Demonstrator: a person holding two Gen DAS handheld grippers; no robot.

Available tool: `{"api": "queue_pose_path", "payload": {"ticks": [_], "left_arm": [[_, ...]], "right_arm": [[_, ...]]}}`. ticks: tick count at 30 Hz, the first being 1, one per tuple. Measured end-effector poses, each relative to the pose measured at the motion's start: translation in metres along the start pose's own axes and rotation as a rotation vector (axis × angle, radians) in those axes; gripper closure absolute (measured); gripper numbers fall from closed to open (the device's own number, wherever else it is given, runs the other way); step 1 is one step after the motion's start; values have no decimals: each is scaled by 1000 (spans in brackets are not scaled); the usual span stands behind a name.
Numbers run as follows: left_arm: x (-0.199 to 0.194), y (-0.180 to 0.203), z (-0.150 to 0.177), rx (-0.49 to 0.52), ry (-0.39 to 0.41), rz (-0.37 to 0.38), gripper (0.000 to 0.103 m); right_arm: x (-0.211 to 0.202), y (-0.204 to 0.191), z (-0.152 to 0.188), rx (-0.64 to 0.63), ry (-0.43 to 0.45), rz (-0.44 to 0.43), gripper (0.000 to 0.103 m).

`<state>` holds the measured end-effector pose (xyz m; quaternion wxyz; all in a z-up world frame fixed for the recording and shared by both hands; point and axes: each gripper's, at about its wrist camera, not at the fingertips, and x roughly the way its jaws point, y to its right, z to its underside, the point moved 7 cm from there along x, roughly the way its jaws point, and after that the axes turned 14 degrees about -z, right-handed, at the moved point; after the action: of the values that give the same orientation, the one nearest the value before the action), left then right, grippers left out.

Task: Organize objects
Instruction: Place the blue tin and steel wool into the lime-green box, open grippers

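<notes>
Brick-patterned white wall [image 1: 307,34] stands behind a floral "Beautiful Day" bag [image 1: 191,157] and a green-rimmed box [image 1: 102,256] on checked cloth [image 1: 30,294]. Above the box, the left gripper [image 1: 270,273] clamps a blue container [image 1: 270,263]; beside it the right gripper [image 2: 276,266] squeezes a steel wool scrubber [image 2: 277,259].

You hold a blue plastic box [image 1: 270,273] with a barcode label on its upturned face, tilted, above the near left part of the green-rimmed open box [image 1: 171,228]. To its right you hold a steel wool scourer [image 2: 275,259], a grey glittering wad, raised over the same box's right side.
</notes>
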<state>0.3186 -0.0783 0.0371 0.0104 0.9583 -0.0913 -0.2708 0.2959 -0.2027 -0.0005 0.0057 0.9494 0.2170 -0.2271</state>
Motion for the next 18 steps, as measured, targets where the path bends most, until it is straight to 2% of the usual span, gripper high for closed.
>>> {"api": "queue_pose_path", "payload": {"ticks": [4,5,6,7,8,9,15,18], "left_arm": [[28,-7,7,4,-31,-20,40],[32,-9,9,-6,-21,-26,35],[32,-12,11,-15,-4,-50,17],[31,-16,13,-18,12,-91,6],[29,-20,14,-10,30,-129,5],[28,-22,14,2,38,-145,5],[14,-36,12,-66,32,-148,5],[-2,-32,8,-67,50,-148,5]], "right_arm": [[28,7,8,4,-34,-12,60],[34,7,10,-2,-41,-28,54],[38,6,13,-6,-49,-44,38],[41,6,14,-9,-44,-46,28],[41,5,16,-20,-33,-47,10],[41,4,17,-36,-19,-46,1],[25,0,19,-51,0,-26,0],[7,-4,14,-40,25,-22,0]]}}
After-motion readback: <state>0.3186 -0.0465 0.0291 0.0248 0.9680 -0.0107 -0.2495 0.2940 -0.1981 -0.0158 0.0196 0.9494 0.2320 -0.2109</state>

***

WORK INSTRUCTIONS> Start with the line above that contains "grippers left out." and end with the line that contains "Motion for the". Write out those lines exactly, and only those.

PROBLEM SOLUTION>
`<state>` holds the measured end-effector pose (xyz m; quaternion wxyz; all in a z-up world frame fixed for the recording and shared by both hands; point and axes: each gripper's, at about its wrist camera, not at the fingertips, and x roughly the way its jaws point, y to its right, z to its underside, the point moved 7 cm from there along x, roughly the way its jaws point, and after that the axes turned 14 degrees about -z, right-handed, at the moved point; after the action: of the values that give the same orientation, the one nearest the value before the action), left then right, grippers left out.

Task: Organize objects
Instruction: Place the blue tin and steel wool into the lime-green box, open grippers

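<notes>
Brick-patterned white wall [image 1: 307,34] stands behind a floral "Beautiful Day" bag [image 1: 191,157] and a green-rimmed box [image 1: 102,256] on checked cloth [image 1: 30,294]. Above the box, the left gripper [image 1: 270,273] clamps a blue container [image 1: 270,263]; beside it the right gripper [image 2: 276,266] squeezes a steel wool scrubber [image 2: 277,259].

You hold a blue plastic box [image 1: 270,273] with a barcode label on its upturned face, tilted, above the near left part of the green-rimmed open box [image 1: 171,228]. To its right you hold a steel wool scourer [image 2: 275,259], a grey glittering wad, raised over the same box's right side.
</notes>
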<state>0.3186 -0.0783 0.0371 0.0104 0.9583 -0.0913 -0.2708 0.2959 -0.2027 -0.0005 0.0057 0.9494 0.2170 -0.2271</state>
Motion for the next 18 steps, as measured, targets where the path bends most, until it is straight to 2% of the usual span, gripper high for closed.

The exercise requires no further output.